Top of SUPPLIED DATA
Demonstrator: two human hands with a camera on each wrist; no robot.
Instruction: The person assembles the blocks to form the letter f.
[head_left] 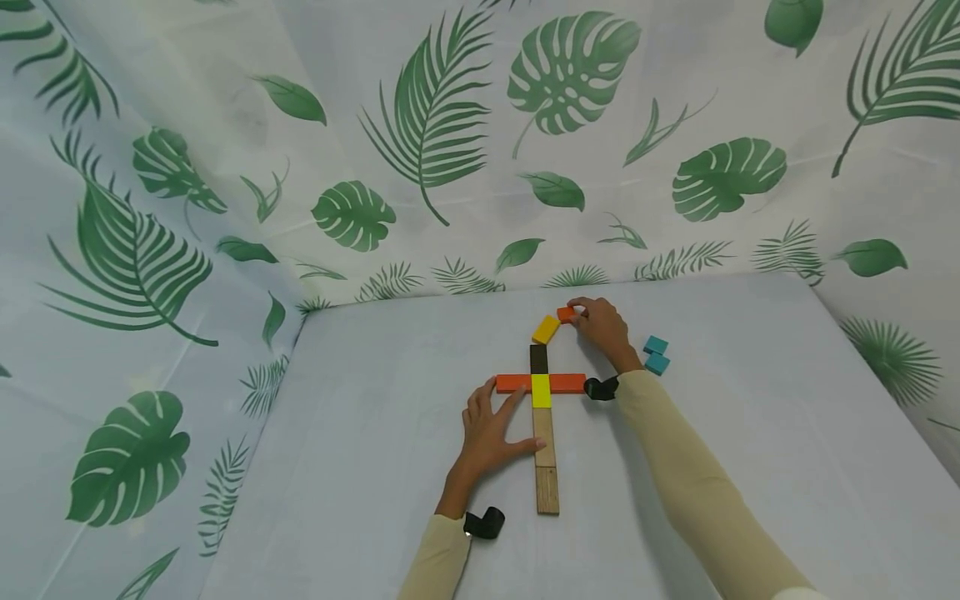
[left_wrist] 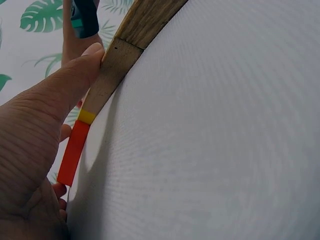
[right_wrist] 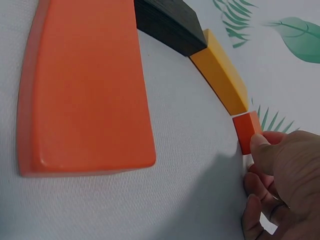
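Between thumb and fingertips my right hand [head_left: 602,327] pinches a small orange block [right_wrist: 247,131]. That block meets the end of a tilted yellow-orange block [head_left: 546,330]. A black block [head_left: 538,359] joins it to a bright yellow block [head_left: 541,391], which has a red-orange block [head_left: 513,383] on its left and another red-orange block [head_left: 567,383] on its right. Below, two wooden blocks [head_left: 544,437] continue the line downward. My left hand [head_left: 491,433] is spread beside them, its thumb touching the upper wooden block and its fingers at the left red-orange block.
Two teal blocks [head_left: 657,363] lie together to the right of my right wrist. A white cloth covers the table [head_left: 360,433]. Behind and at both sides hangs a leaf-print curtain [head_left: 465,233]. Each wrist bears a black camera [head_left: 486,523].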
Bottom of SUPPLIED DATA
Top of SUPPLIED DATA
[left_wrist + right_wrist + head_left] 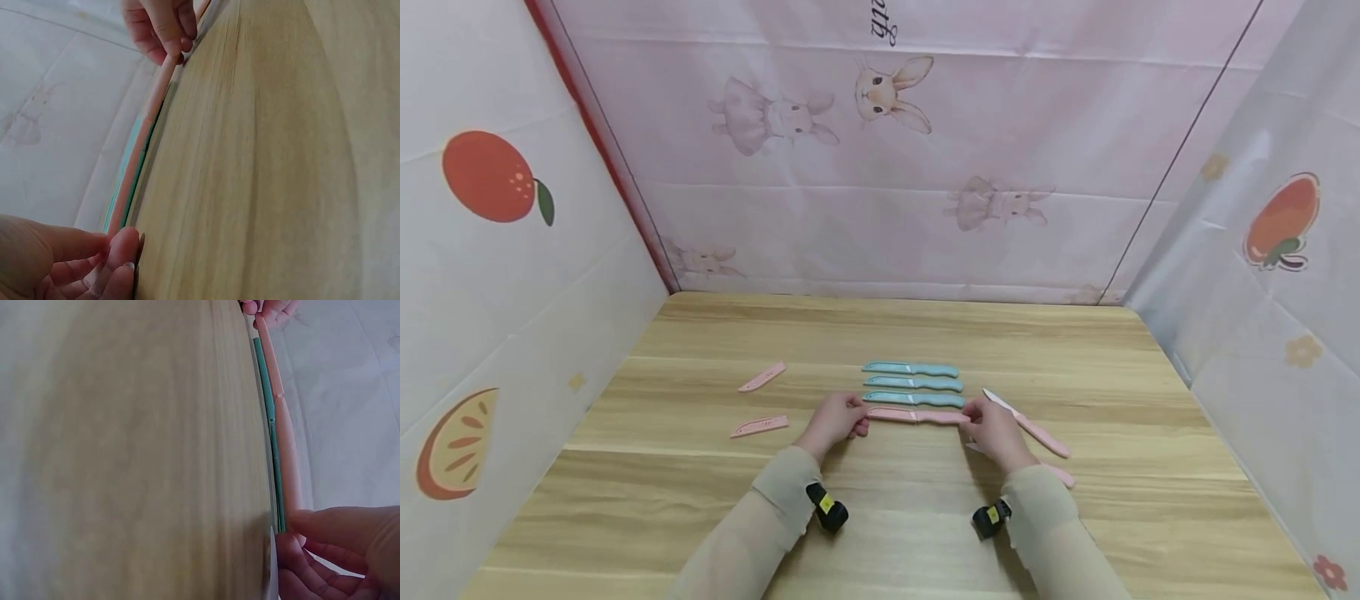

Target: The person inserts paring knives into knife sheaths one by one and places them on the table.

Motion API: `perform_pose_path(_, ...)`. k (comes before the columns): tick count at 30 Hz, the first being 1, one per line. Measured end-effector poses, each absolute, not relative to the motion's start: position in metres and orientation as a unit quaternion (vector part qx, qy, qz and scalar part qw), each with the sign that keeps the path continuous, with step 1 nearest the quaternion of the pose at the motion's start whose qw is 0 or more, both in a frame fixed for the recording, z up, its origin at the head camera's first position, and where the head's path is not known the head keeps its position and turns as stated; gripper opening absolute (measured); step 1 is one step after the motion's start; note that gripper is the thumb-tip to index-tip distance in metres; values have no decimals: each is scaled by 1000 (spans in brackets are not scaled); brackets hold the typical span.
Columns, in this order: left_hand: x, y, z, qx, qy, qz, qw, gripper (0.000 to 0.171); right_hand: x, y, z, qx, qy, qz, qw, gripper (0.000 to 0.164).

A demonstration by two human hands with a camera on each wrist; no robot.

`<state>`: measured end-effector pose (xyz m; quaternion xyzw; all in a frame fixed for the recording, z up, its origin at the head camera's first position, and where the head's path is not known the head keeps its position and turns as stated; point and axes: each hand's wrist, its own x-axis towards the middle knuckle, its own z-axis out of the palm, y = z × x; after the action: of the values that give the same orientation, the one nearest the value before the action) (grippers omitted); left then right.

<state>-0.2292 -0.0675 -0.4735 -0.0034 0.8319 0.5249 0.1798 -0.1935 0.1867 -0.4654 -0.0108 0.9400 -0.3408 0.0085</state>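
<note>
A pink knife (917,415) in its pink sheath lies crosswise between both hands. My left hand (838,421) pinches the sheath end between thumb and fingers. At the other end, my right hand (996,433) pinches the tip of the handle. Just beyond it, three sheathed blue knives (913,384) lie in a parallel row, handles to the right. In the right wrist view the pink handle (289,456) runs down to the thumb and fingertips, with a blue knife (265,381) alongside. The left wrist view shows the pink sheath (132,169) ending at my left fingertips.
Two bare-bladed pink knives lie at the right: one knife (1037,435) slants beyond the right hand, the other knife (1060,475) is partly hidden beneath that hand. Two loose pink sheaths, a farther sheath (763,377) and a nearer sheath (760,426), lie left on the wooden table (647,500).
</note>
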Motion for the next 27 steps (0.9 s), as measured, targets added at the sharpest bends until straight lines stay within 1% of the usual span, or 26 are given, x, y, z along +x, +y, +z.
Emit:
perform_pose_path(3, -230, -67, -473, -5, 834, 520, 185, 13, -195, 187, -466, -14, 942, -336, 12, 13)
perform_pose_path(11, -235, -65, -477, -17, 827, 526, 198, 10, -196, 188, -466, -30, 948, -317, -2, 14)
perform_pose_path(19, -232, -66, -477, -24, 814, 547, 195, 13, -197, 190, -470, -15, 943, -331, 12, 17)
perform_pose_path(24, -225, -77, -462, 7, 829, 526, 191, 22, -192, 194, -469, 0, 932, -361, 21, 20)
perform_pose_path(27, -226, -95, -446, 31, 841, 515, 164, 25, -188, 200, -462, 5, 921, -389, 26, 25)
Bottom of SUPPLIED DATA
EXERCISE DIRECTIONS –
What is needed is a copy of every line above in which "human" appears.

RESPONSE BELOW –
Demonstrator: two human hands with a camera on each wrist; no robot.
A demonstration by two human hands with a camera on each wrist; no robot.

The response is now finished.